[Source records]
----

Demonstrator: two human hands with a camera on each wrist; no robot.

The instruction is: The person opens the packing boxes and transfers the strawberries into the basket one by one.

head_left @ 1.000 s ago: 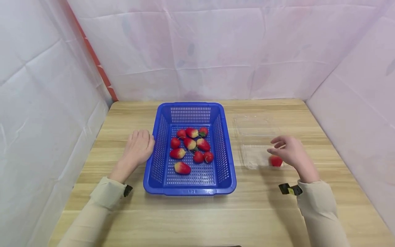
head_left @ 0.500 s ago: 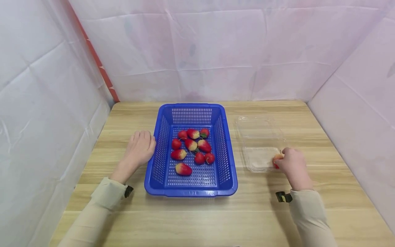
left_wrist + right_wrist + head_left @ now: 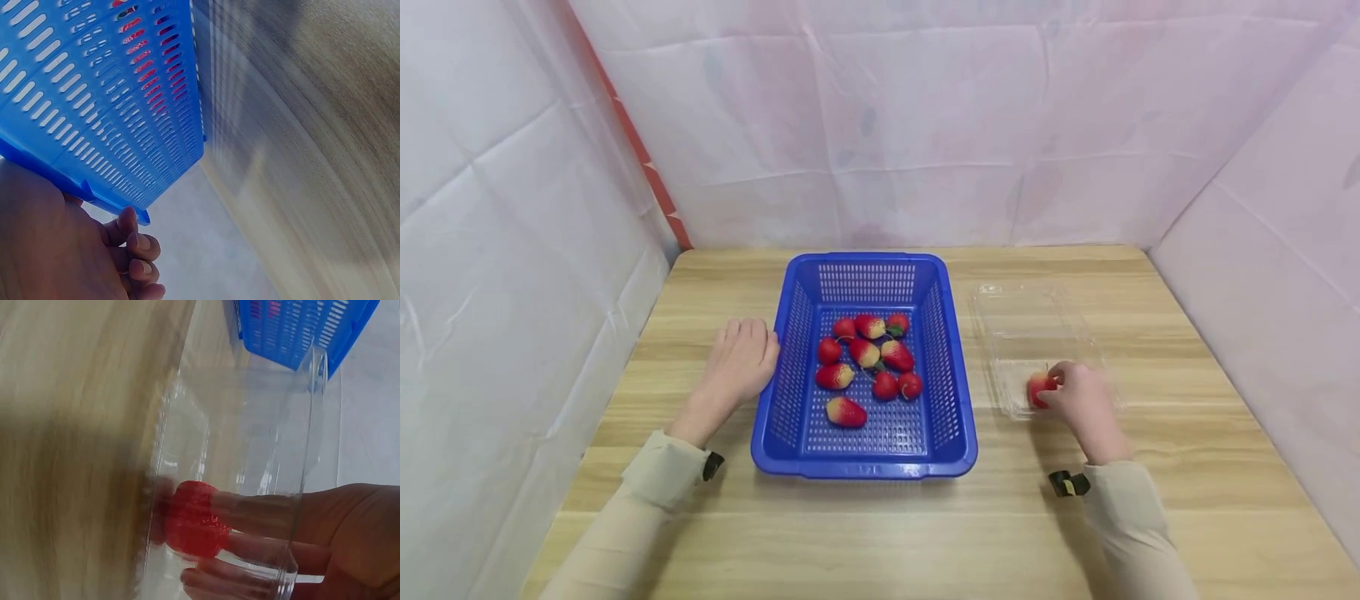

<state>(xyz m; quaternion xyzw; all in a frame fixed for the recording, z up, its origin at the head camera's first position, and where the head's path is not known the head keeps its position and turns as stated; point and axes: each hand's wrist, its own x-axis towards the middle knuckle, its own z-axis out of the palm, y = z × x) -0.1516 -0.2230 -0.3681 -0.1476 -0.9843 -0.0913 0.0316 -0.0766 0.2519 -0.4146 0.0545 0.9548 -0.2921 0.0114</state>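
Observation:
My right hand [image 3: 1081,406] pinches a red strawberry [image 3: 1040,388] with a pale yellow top, low inside the clear plastic box [image 3: 1013,412]. In the right wrist view, the strawberry [image 3: 197,520] and fingertips show through the clear wall. My left hand [image 3: 737,358] grips the left rim of the blue basket [image 3: 865,468], its fingers curled in the left wrist view beside the rim [image 3: 109,203]. Inside the basket lie several red-and-yellow strawberries [image 3: 846,412] and several red cherries [image 3: 885,385], some with stems and green leaves.
The basket and box stand on a light wooden table [image 3: 880,533], the box to the basket's right with its clear lid [image 3: 1015,308] folded back. Pale cloth walls [image 3: 925,125] rise behind and at both sides.
My right hand has come down onto the strawberry, pinched it and moved it leftward within the clear box. The left hand stays at the basket rim.

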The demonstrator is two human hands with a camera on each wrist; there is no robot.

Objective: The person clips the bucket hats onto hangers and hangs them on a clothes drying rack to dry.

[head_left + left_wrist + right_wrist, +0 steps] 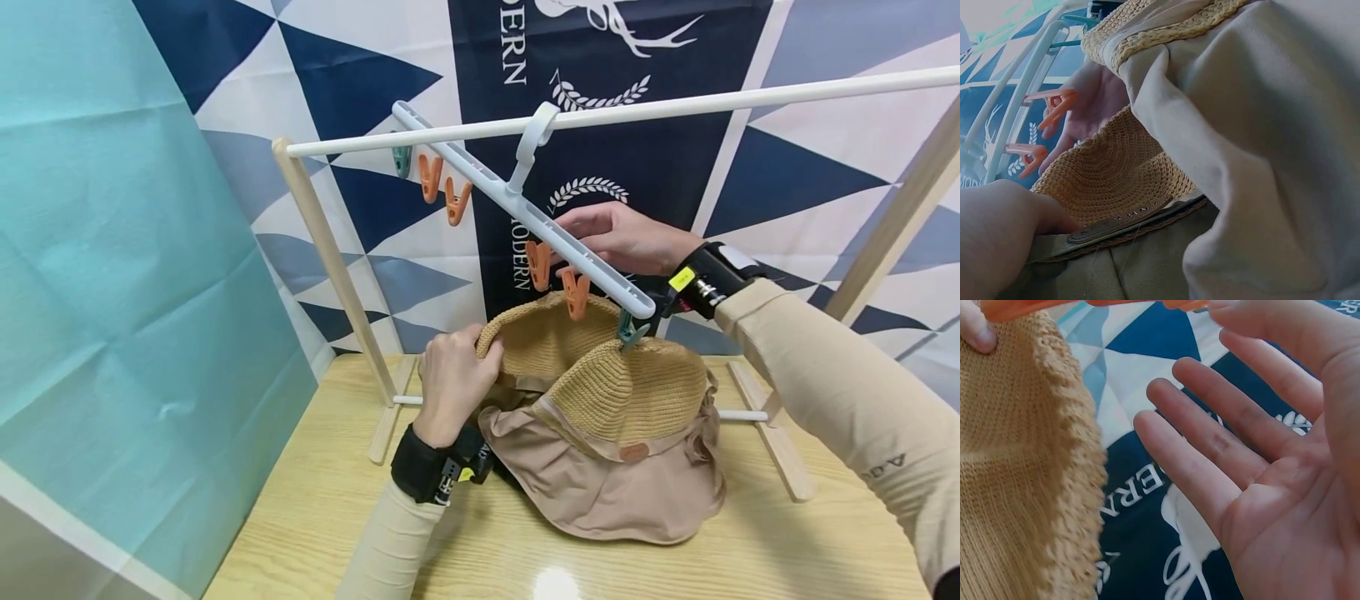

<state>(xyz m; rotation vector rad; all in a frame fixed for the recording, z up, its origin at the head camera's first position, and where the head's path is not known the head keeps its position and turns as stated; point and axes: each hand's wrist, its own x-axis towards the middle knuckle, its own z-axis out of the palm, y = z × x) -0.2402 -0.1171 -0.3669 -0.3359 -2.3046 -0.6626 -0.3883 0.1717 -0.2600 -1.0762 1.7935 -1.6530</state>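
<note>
A sun hat with a tan knitted crown (600, 392) and a beige cloth brim (607, 508) hangs by a green clothespin (630, 329) from the white hanger (517, 204). Behind and to its left is another tan knitted section (1110, 169), with an oval label (1119, 222) on its band. My left hand (456, 379) grips this section's edge, thumb on the knitted side. My right hand (626, 237) is raised behind the hanger, its palm (1279, 531) bare and fingers extended. It is close to an orange clothespin (538, 265); a second orange clothespin (576, 293) hangs beside it.
The hanger hooks over a white rail (712, 104) on a wooden-legged stand (330, 267). More clothespins, orange (456, 202) and green (402, 160), hang at the hanger's far end. A patterned cloth (405, 283) backs the wooden table (300, 500); a turquoise sheet (142, 292) is at left.
</note>
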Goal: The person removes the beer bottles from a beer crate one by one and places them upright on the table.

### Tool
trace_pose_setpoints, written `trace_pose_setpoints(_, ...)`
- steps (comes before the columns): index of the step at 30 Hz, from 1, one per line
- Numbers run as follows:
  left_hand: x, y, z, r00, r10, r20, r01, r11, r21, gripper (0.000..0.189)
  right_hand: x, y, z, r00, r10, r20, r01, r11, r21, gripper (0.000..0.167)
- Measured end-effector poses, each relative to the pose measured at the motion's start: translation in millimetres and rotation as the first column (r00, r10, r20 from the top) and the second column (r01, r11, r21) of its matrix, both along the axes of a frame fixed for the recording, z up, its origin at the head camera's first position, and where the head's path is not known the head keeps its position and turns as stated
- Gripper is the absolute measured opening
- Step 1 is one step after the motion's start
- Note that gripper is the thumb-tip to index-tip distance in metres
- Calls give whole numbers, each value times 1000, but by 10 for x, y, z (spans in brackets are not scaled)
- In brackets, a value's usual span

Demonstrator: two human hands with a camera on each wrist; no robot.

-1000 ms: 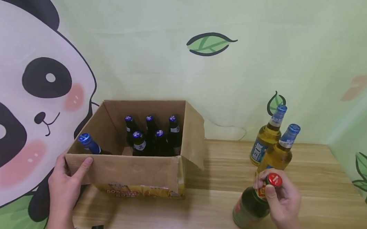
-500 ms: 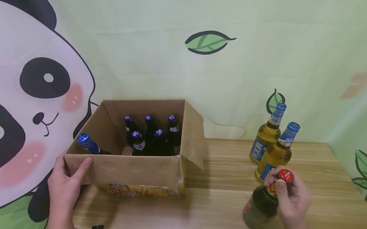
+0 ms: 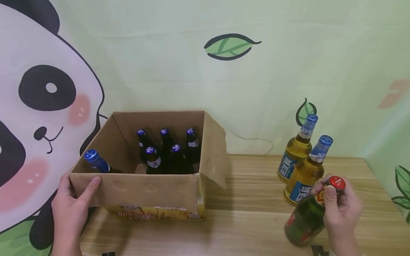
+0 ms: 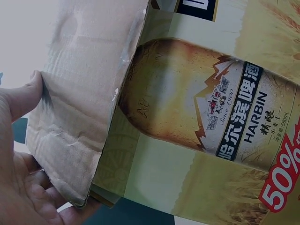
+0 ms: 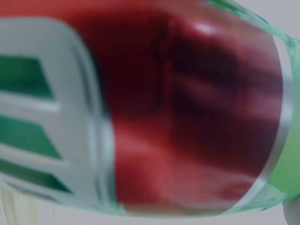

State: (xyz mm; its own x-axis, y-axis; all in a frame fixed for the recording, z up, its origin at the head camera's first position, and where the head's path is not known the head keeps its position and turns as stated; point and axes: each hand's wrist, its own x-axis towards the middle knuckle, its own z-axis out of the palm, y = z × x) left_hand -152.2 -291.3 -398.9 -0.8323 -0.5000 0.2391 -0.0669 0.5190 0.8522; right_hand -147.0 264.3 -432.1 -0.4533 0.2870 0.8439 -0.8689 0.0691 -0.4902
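My right hand (image 3: 343,209) grips a green beer bottle (image 3: 304,222) by its neck, just under the red cap. The bottle leans, its base toward the lower left; its red label (image 5: 197,108) fills the right wrist view. At the left, my left hand (image 3: 71,206) holds the front corner of an open cardboard beer box (image 3: 142,189), thumb on the outside of the folded flap (image 4: 84,93). Inside the box stand several dark bottles (image 3: 154,161) with blue caps. Another blue-capped bottle (image 3: 97,160) leans in the box's near left corner. The box's lower part is partly hidden by the flap.
Two amber beer bottles (image 3: 305,177) with blue labels and caps stand on the wooden table (image 3: 245,226), just behind the green bottle. One box flap (image 3: 213,150) sticks out to the right. A printed cloth backdrop (image 3: 174,75) rises behind the table.
My right hand has moved right and slightly up in view with the green bottle, bringing it closer to the amber bottles. The left hand keeps its hold on the box; the view shifts slightly.
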Motion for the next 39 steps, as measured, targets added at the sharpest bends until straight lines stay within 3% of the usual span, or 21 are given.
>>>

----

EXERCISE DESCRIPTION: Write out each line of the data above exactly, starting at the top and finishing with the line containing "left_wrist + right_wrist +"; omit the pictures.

ANSWER:
Demonstrator: two human hands with a camera on each wrist; no robot.

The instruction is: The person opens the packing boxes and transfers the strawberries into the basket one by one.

head_left @ 1.000 s ago: 
head_left @ 0.500 s ago: 
left_wrist + right_wrist + head_left @ now: 

This response is complete, and nothing else is pending.